かつて高齢者は、過去に蓄積した経験のゆえに尊敬され、子や孫と同居して家庭内に一定の場をもっていた。隠居はしたが財産を次の世代にゆずっていない場合であっても、実質的には財産の管理は子にゆだねられ、高齢者は子によって看護されていた。これは、公的な扶養のための年金制度などの整備があまりにもおくれていたことによるが、実質的には現在よりもふじゅうぶんなところがあったにしても、家族で扶養しなくてはならない、あるいは扶養しようとする傾向があった。 現在、高齢者をとりまく環境をみると、たんに高齢者比率が高くなったというだけではなく、その一方で核家族化が進行し、高齢世帯数(男65歳以上、女60歳以上の者のみで構成するか、またはこれらに18歳未満の未婚の者がくわわった世帯)も増加している。 人は高齢化にともなって感覚や知覚が鈍化し、記憶力や判断力が低下する。体力の衰えとそれにともなう気力の衰えも急激にすすみ、病気がちになったり対人関係をもとうとしなくなったりする。このような心身の諸機能の衰えによって、社会的な人間関係にも変化が生じ、人格的な柔軟性をうしなって、老人はしだいに対人関係から離脱していくことになる。 こうした状況にあって、高齢者は、貧困、病気、孤独においこまれることになり、生きがいをみいだしえないでいる。健康で、対人関係を維持しつつ経済的に豊かな生活ができることは、若い人々ののぞむところでもあるが、高齢者の場合これらがいったんそこねられたときにじゅうぶんな回復や対応ができないことが多く、問題は深刻化しやすい。老人三悪とよばれていたこともあるくらいである。 ただ、ここで老人三悪とか高齢者問題という表現をつかっているが、このことはなにも高齢者の存在を問題にしているのではない。高齢社会化があまりに急激にすすんだために、社会的対応がおくれたことの問題を指摘していることに注意しておかなければならない。 いずれにしても、高齢者の福祉をいかに保障していくかが、今問われているといえる。

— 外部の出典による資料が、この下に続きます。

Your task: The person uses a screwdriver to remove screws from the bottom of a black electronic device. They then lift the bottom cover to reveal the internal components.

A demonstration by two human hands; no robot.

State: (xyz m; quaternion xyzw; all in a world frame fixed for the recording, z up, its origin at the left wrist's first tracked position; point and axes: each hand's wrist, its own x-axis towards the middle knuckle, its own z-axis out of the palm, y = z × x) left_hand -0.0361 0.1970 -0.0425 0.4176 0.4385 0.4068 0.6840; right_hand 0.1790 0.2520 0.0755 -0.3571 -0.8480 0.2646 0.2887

高齢者の幸福について、老年学においては、「離脱理論」と「活動理論」の論争があった。先ほど高齢者は社会的な人間関係から離脱していくことになるとのべたが、離脱というのは、個人と社会の他の成員間の関係がはなれていく過程をさしている。離脱理論は、老化の終点には死があり、それにむかって個人と社会は相互にはなれていくと考えるもので、この理論にしたがえば「年をとるにしたがって離脱することがのぞましい」ことになり、したがって離脱している人のほうが幸福感が高いということにもなる。 これに対して活動理論というのは、離脱はけっしてさけられないものではなくて、活動の減少はむしろ幸福感の減少をまねくと主張する。この考え方によると、高齢者も社会的関係を維持し、社会的活動を可能なかぎりしたほうが高い幸福感にむすびつくことになる。 現実には、悠々自適の生活をしているほうが幸福だとかんじる人もいれば、たとえば趣味などを同じくする人といっしょになって活動をしているほうが幸せだとかんじる人がいるわけで、離脱と活動のどちらが幸福にむすびつくのかという議論は、総じてどちらが有利かというのではなくて、結局は離脱の起こり方の個人差や、個人の志向性に着目すべきだというようにかわりつつある。 ただ「お金があっても生きがいのためにはたらいていたい」とか、「趣味やスポーツなどで他の人といっしょにいると幸せを感じる」とのべる高齢者が少なくないことを考えると、なんらかのかたちで彼らの活動できる場を確保する必要があるといえよう。離脱型でも活動型でも本人が自由に選択できるようにすることが肝要なのである。